The first set of numbers from this one since I acquired a position look to be reassuring and in line with the investment case I outlined in my previous post. Here is a link to the full announcement but my take, for what it's worth, is as follows.
The headline figures look good with T/O and Operating profits up 28% and 25.1% respectively. Underlying PBT was up by 22.3% but underlying diluted eps was only up by 7.4% as the weighted average diluted number of shares in the period increased from 27.8m to 33.2m following the equity raise in May 2013 which funded the acquisition of the surface coal mining assets in Scotland. The tax charge declined from 27.3% at the last year end to 23.2% in these numbers reflecting
the fall in the UK corporation tax rate from 23% to 21% and the exceptional goodwill write-off last year that was treated as non-deductible. Operating margins fell slightly from 6.9% to 6.7% reflecting a significant increase in lower margin volume activity in Energy & Commodities (E&C) offset to an extent by increased margins across the other divisions; most notably Production where a full six months of Tower supported the Division's result.
The other significant feature as far as I am concerned is the dividend which was up by 27.5% to 8.8p. This is in line with their progressive policy and aim to reduce cover to 4 times which they announced last year. This rate of increase would, if they keep it up, put them on track to roughly double the dividend in the next three years or so.
In my last note I said I wanted to keep an eye on the debt level as a result of the Scottish deal. In these numbers net debt increased by £17.3m from £77.9m at 31 May 2013 to £95.2m at 30 November 2013. The net debt figure has increased in line with working capital movements and also reflects the deconsolidation of the German debt which was £10.2m at the point of change in ownership. This does not seem too large in relation to the £280m market cap. Other metrics on this that they quote in these result are gearing (measured as net debt compared to net assets) at the end of November 2013 was 68%, compared to 66% at 31 May 2013, interest cover of 14.5x and net debt at 30 November 2013 equal to 1.4 times earnings before interest, tax, depreciation and amortisation ("EBITDA") pre exceptional profit, comfortably below their maximum covenant levels. So the balance sheet is geared but not excessively so I would say.
Current trading and the outlook for the second half were the other things I wanted to keep an eye on. On this they reiterated that the closure of Maltby Colliery together with the expansion of the Group's surface mining activity has reduced the capital intensity of the UK business and has increased the stability and predictability of their cash flows. They also stated:
"With the combined strength of our coal distribution business in the UK and our newly established surface mining business, the Board is confident that the UK business model is robust and well placed to deliver even as coal burn reduces in years to come. This strong foundation provides the Group with a platform and time to expand into new and related energy and energy services markets both in the UK and internationally.Our management team continue to work hard in a dynamic and challenging coal market.
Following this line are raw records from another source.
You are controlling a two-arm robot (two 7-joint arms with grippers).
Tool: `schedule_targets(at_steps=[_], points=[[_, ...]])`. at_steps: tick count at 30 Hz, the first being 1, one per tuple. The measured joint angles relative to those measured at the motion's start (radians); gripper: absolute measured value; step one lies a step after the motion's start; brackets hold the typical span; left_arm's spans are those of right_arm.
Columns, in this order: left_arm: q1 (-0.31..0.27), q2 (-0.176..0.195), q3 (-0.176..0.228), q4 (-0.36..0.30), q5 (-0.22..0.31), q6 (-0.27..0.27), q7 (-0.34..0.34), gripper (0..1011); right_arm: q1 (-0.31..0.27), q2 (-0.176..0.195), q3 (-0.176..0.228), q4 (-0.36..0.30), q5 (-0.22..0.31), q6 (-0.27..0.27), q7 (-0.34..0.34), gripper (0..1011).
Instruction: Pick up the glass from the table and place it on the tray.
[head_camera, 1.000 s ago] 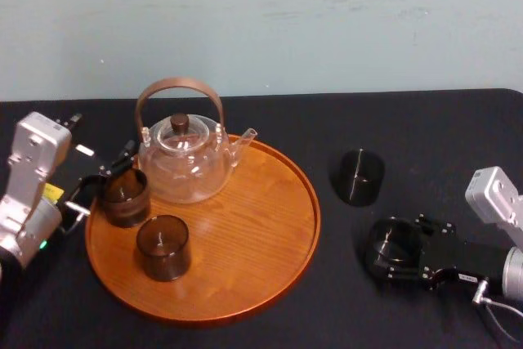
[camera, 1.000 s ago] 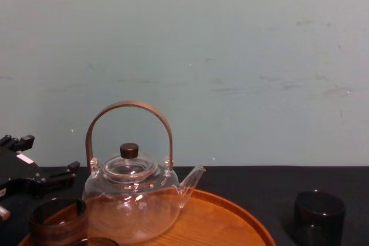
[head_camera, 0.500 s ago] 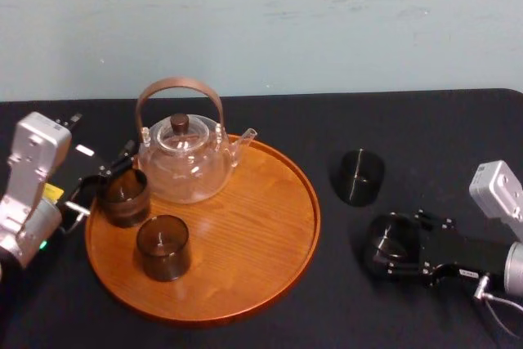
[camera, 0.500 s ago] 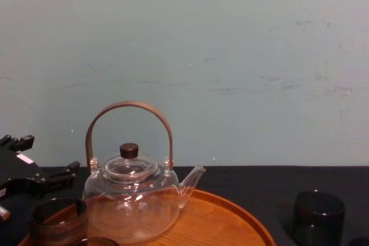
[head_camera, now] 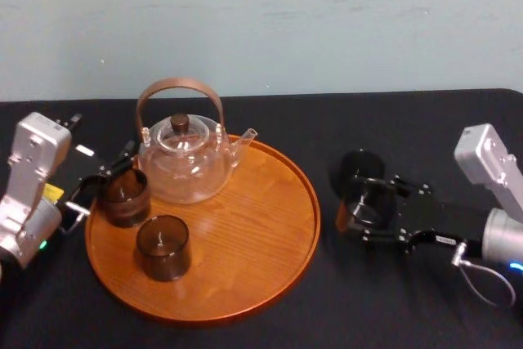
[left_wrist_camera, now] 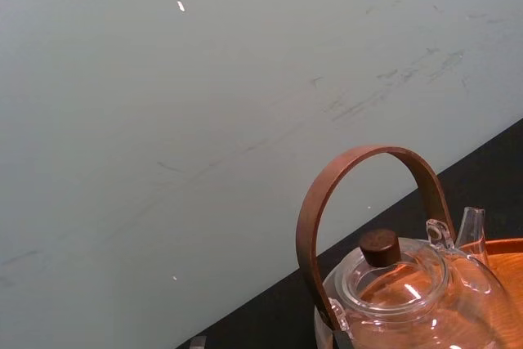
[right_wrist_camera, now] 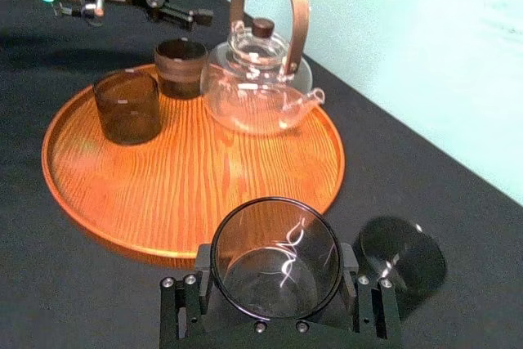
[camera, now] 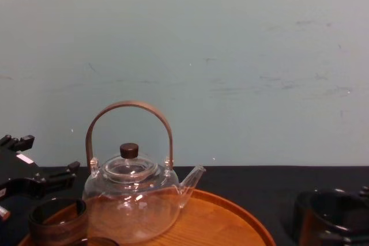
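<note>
My right gripper (head_camera: 364, 210) is shut on a dark clear glass (head_camera: 365, 202), held just above the black table a little right of the tray (head_camera: 253, 222). In the right wrist view the glass (right_wrist_camera: 276, 257) sits between the black fingers (right_wrist_camera: 184, 304), with the round orange-brown tray (right_wrist_camera: 192, 177) beyond it. The chest view catches the held glass (camera: 337, 220) at the lower right. A second dark glass (head_camera: 357, 163) stands on the table right behind the held one. At the tray's left edge my left gripper (head_camera: 105, 179) is open, beside a glass (head_camera: 125, 196).
A clear glass teapot (head_camera: 184, 157) with a brown arched handle stands on the back of the tray. Two dark glasses rest on the tray's left part, the nearer one (head_camera: 163, 247) toward the front. The tray's right half is bare wood.
My right gripper has lifted the glass and carried it left and forward, toward the tray, now in front of the second table glass. The left arm has stayed put.
</note>
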Motion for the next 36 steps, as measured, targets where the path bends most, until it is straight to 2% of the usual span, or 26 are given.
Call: schedule_targets(at_steps=[8, 22, 36], points=[[0.0, 0.0, 0.0, 0.0, 0.0, 0.0, 0.0, 1001, 0.066, -0.049, -0.048, 0.021, -0.011, 0.002, 0.005, 908], [0.0, 0.0, 0.0, 0.0, 0.0, 0.0, 0.0, 1002, 0.177, -0.147, -0.153, 0.089, -0.038, -0.011, 0.032, 909], [0.0, 0.0, 0.0, 0.0, 0.0, 0.0, 0.0, 1001, 0.235, -0.227, -0.242, 0.173, -0.064, -0.048, 0.059, 909]])
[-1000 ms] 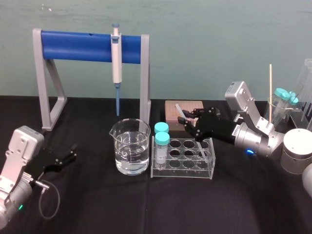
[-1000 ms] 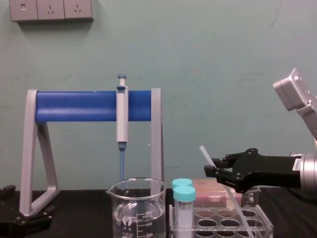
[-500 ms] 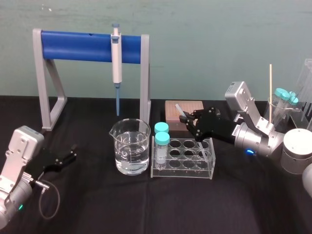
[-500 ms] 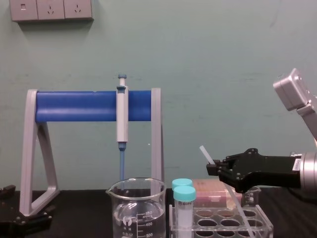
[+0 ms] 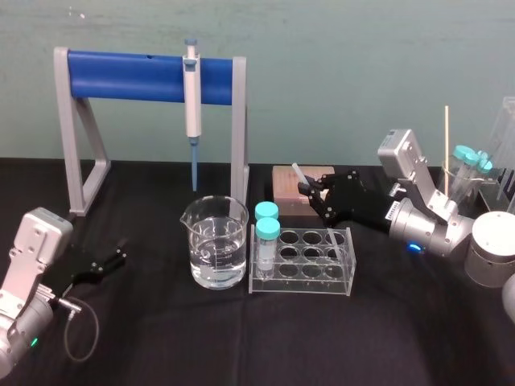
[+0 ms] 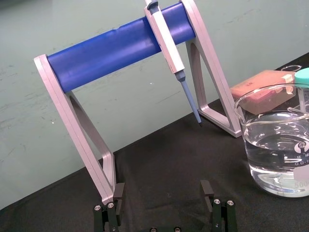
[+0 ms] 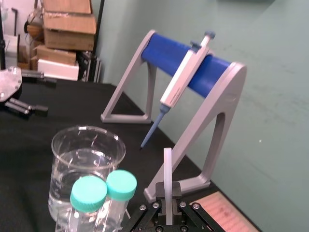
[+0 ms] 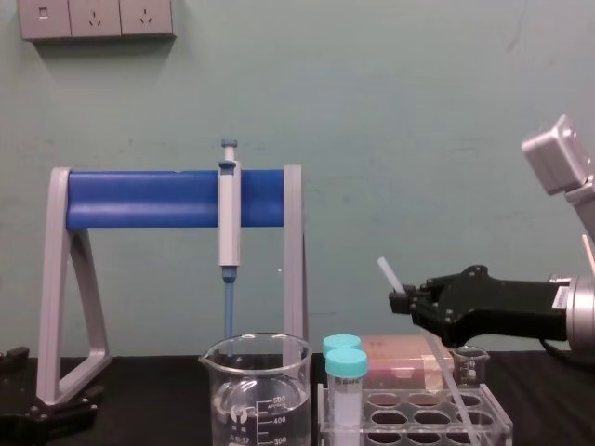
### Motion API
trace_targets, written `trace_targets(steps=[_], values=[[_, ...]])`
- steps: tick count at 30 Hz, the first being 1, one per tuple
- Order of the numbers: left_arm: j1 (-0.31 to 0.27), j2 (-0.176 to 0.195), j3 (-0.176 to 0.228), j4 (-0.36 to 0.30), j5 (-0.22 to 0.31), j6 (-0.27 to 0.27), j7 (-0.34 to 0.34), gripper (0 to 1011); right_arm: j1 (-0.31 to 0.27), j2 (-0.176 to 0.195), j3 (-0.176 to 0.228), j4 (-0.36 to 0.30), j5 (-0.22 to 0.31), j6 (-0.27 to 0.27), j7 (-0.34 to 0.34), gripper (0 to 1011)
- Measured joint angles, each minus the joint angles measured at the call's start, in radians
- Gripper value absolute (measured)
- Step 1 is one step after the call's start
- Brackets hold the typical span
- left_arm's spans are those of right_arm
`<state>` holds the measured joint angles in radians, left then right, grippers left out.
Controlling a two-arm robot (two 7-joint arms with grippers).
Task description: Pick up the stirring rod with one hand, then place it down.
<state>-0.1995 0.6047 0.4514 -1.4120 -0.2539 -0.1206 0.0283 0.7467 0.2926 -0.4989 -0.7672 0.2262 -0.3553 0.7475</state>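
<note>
Lit evenly and softly, with only faint shadows. Moderately bright on the green wall (image 8: 418,111), dark over the black table (image 5: 241,338). Small glints on the beaker (image 6: 275,145) rim, the clear tube rack (image 5: 302,265) and the blue bar (image 6: 120,53).

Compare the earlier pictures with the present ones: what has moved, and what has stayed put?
The right gripper, shut on the stirring rod, has risen a little, lifting the rod with it. The left gripper stays parked, open, at the table's left. The beaker, tube rack and pipette are unmoved.
</note>
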Motion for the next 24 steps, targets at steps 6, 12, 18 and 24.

Although there remain plenty of risks and issues to be navigated, we are very encouraged by the breadth and depth of the potential opportunities."
The Board remains confident of achieving its expectations for the full year and they seem to be looking to reinvest the cash flows from the declining coal business into other global service type operations such as the five year integrated maintenance services contract at Castle Peak Power Station in Hong Kong with China Light and Power. They also flag their success in deploying services at the three largest UK steel plants and suggest this is an area where they could also look to supply their services internationally.
So overall conclusion is so far so good and no unpleasant surprises in these numbers. However, obviously it is not without its risks and there could be some hiccups along the way. Nevertheless the outlook seems OK and the dividend is progressing as I hoped so I'm happy to stick with this one.